ACTIVITY
Starting at the first line of the material below, retype each line exactly until you reach the line with "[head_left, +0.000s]", which is also included; pictures stay out.

DATA PROVIDED

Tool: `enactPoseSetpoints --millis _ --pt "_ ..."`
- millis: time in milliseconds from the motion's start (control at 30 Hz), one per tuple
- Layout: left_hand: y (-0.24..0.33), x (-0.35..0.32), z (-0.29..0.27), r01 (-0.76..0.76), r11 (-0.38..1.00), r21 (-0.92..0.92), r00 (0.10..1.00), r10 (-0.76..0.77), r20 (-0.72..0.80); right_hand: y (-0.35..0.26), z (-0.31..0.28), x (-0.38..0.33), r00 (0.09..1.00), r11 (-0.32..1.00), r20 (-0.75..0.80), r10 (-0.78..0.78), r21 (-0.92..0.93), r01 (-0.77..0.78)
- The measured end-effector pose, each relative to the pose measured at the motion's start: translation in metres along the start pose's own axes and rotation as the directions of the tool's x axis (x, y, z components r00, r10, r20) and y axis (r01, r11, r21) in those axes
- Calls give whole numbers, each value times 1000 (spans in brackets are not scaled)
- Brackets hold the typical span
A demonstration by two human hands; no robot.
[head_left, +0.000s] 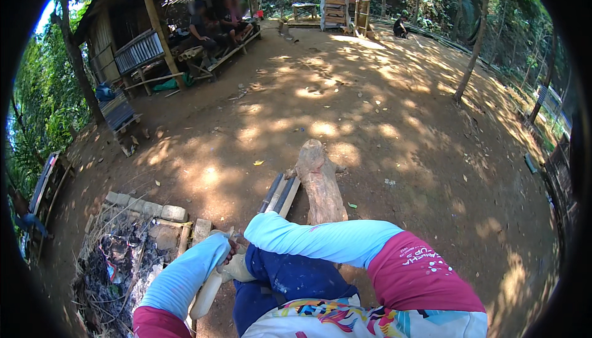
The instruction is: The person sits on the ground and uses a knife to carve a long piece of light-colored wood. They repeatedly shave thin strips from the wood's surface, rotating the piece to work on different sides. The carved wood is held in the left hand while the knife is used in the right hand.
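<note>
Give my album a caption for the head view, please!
Light-blue sleeves, a long pale piece, a log and an ashy patch in dappled sunshine.

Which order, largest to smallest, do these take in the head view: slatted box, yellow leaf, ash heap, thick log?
1. Ash heap
2. Thick log
3. Slatted box
4. Yellow leaf
The box stands much farther off, so its real size against the log is unsure.
</note>
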State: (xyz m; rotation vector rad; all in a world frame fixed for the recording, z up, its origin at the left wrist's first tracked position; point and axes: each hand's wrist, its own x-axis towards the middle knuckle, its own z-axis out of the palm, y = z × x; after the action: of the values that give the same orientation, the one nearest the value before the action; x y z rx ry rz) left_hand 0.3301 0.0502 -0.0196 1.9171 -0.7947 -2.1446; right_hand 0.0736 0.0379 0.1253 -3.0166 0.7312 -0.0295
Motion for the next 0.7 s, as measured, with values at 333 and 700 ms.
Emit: enactPoseSetpoints --millis 333,700 --pt "1 3 -18 25 907 421 998 4 -67 -7 37 38 991 990 17 -130 57 129" --pt "-8 15 -65 157 669 726 978 0 -211 -14 72 57 990 962 16 142 232 -142"
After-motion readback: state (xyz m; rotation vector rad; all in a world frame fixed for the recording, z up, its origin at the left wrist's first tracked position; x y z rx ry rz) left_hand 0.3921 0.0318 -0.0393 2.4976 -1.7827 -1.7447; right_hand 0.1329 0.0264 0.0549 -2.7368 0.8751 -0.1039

RESPONSE BELOW
Tool: `enactPoseSetpoints --millis _ --pt "_ ..."`
- millis: time in milliseconds from the motion's start (control at 30 Hz), one per tuple
- Layout: left_hand: y (-0.24..0.33), x (-0.35..0.32), z (-0.29..0.27), r01 (-0.76..0.76), r11 (-0.38..1.00), r21 (-0.92..0.92), r00 (0.10..1.00), r10 (-0.76..0.77), r20 (-0.72..0.80); right_hand: y (-0.35..0.26), z (-0.31..0.28), x (-0.38..0.33), r00 (0.09..1.00), r11 (-0.32..1.00), r20 (-0.75..0.80), r10 (-0.78..0.78), r21 (-0.92..0.93), r01 (-0.77..0.78)
- The measured end-effector pose, each relative to the pose measured at the motion's start: translation in metres along the start pose's own axes and rotation as the directions of the tool's x axis (x, y, z components r00, r10, r20) and y axis (r01, r11, r21) in those axes
- Calls give whole numbers, each value times 1000 (spans in brackets are not scaled)
- Brackets hold the typical span
A demonstration by two human hands; no robot.
[head_left, +0.000s] 

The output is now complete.